Yuan1z0825

nature-reader

Build full-paper Chinese-English side-by-side, figure/table-aware, source-grounded Markdown readers for journal or conference papers from PDF, DOI, arXiv, publisher HTML, or pasted text. Use whenever the user asks to translate or read a paper, make 中英文对照/原文对照/全文翻译解读, extract figures or tables into the right positions, preserve figure/table placement near relevant prose, or keep exact source anchors for every block.

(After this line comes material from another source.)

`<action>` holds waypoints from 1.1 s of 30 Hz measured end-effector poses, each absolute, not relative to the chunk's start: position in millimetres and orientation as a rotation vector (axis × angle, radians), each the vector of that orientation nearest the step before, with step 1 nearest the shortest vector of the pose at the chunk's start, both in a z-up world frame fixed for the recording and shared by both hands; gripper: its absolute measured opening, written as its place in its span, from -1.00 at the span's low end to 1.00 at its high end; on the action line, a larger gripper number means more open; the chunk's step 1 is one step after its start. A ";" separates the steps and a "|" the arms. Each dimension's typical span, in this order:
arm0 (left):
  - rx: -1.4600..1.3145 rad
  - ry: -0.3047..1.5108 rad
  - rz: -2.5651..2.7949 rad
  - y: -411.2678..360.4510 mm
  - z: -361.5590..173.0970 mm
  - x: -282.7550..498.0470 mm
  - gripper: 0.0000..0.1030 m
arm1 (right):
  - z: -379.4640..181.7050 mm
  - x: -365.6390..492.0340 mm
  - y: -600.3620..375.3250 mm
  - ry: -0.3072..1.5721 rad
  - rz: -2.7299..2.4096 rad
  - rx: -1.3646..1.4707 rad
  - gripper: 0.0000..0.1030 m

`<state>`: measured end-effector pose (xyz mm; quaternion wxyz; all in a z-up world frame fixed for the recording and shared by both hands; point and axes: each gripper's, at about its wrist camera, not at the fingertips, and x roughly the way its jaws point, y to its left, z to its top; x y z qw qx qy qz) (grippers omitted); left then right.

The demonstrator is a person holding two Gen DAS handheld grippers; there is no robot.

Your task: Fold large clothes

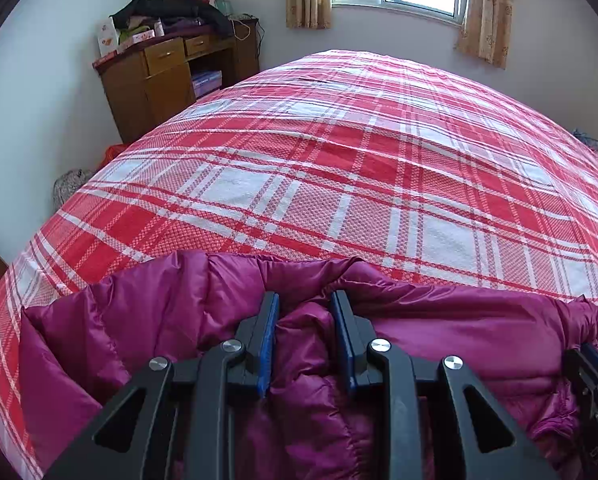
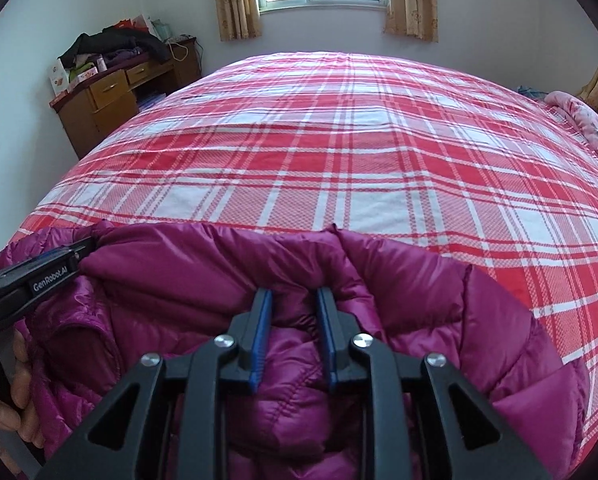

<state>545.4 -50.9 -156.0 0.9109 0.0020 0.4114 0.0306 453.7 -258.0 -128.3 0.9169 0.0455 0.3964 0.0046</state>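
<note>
Jacket (image 2: 227, 276) on bed (image 2: 339, 152), near edge

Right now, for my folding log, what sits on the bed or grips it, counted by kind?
Magenta quilted puffer jacket: 1
Red-and-white plaid bedspread: 1
Pink floral blanket: 1
Black two-finger grippers, left gripper and right gripper, each clamping jacket fabric: 2
Total: 5

Magenta puffer jacket (image 1: 171, 320) between left gripper (image 1: 305, 300) fingers (image 1: 269, 320)
</note>
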 end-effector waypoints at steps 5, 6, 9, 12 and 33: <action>0.060 0.836 0.085 -57.8 -158.5 549.0 -0.43 | -127.7 454.0 -256.6 0.819 0.008 0.086 -0.50; 0.061 0.834 0.085 -57.2 -158.5 549.1 -0.43 | -127.2 453.8 -256.4 0.821 0.008 0.086 -0.49; 0.049 0.833 0.079 -55.1 -158.8 549.4 -0.43 | -118.0 448.3 -256.0 0.820 -0.012 0.074 -0.50; 0.044 0.830 0.076 -54.6 -158.8 549.1 -0.43 | -105.2 433.5 -255.8 0.769 -0.068 0.014 -0.47; -0.016 0.825 0.029 -45.6 -148.6 541.9 -0.43 | -130.8 442.4 -267.1 0.825 -0.078 0.035 -0.23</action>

This skill must not degrade into a summary-only output unless the user explicitly asks for a summary.

Yuan1z0825 16,009 949 Updated 3w ago

Resources

3
GitHub

Install

npx skillscat add yuan1z0825/nature-skills/nature-reader

Install via the SkillsCat registry.

SKILL.md

Full-Paper Markdown Reader

Use this skill to turn a research paper into a complete Markdown reading artifact.

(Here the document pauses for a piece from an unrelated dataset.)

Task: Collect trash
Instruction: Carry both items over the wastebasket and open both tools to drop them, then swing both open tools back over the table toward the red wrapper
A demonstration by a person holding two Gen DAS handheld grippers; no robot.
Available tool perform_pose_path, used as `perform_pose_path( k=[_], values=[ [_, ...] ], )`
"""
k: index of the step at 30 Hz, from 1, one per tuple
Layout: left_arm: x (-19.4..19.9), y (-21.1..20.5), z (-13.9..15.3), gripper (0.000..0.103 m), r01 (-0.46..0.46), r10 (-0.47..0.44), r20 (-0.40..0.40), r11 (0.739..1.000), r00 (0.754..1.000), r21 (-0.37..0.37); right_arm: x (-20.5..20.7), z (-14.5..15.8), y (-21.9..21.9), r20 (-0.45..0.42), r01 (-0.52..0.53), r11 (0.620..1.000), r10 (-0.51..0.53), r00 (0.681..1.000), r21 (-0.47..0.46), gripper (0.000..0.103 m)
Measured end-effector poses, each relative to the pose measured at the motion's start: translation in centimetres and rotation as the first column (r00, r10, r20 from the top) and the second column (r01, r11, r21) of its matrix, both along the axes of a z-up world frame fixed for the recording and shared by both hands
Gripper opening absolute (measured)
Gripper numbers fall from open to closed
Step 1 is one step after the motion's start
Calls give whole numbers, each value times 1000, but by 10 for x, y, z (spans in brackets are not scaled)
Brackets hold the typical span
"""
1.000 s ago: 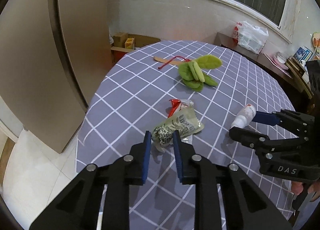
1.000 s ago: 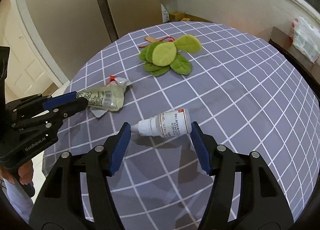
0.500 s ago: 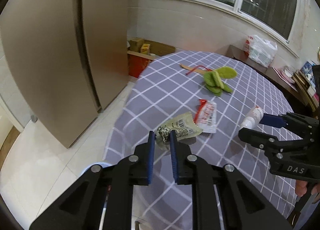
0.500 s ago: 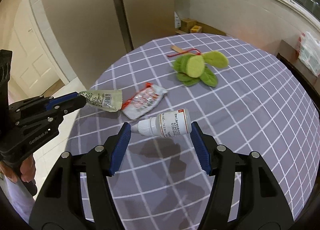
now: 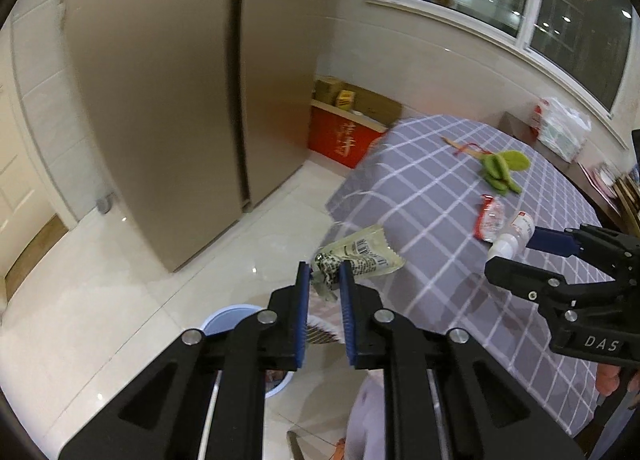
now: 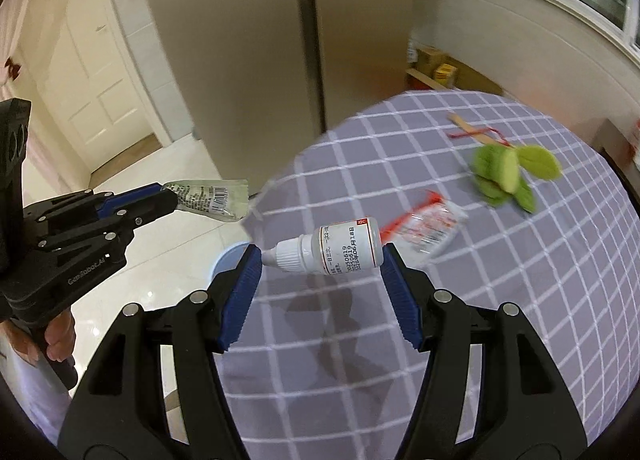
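left gripper (image 5: pixel 323 274) grasps the green wrapper (image 5: pixel 360 256), clear of the table's (image 5: pixel 440 260) edge; right gripper (image 6: pixel 320 260) clamps the white bottle (image 6: pixel 340 250) endwise. centre each over the blue bin (image 5: pixel 224 320) before releasing; the red wrapper (image 6: pixel 432 225) waits mid-table.

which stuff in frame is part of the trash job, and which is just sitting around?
Belongs to the job:
- crumpled green printed wrapper, in left tongs
- small white plastic dropper bottle, in right tongs
- red-and-white snack wrapper on the table
- light blue round bin on the floor

Just lying about:
- green plush leaf toy
- red cardboard box by the wall
- white plastic bag
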State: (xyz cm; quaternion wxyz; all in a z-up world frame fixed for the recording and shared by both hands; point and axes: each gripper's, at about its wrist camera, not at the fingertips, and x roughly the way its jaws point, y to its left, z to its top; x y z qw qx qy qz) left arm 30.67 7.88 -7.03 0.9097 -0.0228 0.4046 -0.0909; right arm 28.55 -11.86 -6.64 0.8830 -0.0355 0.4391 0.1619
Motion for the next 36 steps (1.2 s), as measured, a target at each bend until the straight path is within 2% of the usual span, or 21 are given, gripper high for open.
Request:
perform_pose_path(
  k=[9,12,13,14,15,29,32,34,36],
  values=[
    [-9,59,-14,15,-119,119,-37,993,992,1,5,-8,63,-17,-114,993,114,993,-26,61],
    [-8,74,-21,18,-156,156,-45,988,987,9,8,-11,81,-25,-143,989,142,990,-27,61],
    [-8,78,-22,32,-165,165,-47,986,985,9,9,-13,86,-29,-148,989,147,989,-27,61],
    [-6,82,-25,60,-177,178,-56,984,982,11,11,-14,90,-33,-150,988,150,988,-26,61],
    [-5,87,-28,66,-197,198,-61,980,978,19,13,-16,95,-37,-153,988,152,988,-23,61],
    [-13,126,-61,66,-283,285,-146,959,947,36,28,-55,147,-124,-213,974,203,971,-74,62],
    [-19,134,-61,66,-302,305,-150,952,940,45,27,-58,157,-94,-217,972,209,973,-89,82],
    [-22,139,-60,66,-315,319,-151,948,936,49,27,-60,160,-78,-219,972,213,974,-88,82],
    [-26,143,-59,66,-321,324,-148,946,934,48,26,-64,161,-103,-237,969,229,968,-74,82]
  ],
)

The default output should read like a bilingual paper companion, not a summary dump:

  • keep the extractable prose, paragraph structure, and section flow
  • show original text and Chinese translation together at block level
  • extract figures and tables as assets and place them at the first substantive mention or interpretation point
  • keep captions attached to figures/tables with English caption text and Chinese caption translation
  • preserve stable page and block anchors for traceability
  • write a complete paper.md by default, plus source_map.json, translation_notes.md, and assets/

This skill is for papers, preprints, and conference proceedings across disciplines. It is not limited to Nature-family journals.

When to use

Use this skill when the user wants any of the following:

  • translate an entire paper into a complete Markdown document
  • make a paper easier to read without losing the original wording
  • generate a full-paper reading file with original/translation alignment
  • keep figures or tables visually close to the claims they support
  • preserve exact source locations for every substantive block
  • build a source-grounded markdown artifact rather than a slide deck or short summary

If the user only wants a summary, use a summarization skill instead. If the user only wants citation search, use a citation skill instead.

Non-negotiable defaults

When the user asks for paper translation, reading, nature-reader, 中英文对照, 原文对照, 全文翻译, or 翻译解读, produce a paragraph-level bilingual reader by default.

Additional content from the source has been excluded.